EXERCISE DIRECTIONS: Your reply should be the whole listing, copied exactly, with the pictures left out.

DATA:
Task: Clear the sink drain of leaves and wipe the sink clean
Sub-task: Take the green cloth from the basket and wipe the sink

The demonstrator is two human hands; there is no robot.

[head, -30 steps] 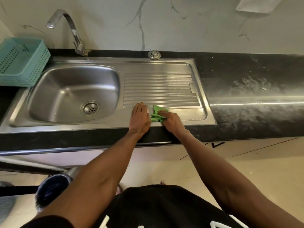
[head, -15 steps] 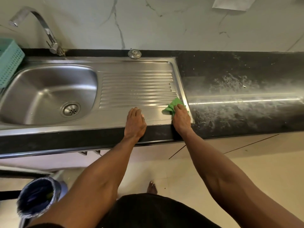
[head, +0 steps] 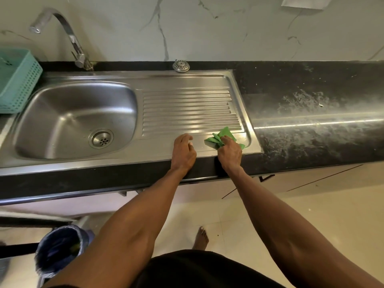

RESPONSE BELOW:
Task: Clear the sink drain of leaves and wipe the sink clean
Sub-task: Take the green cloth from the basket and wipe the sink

The demonstrator is two human hands; there is no robot.

[head, -30 steps] 
[head, -15 steps] 
[head, +0 steps] 

No additional output will be produced.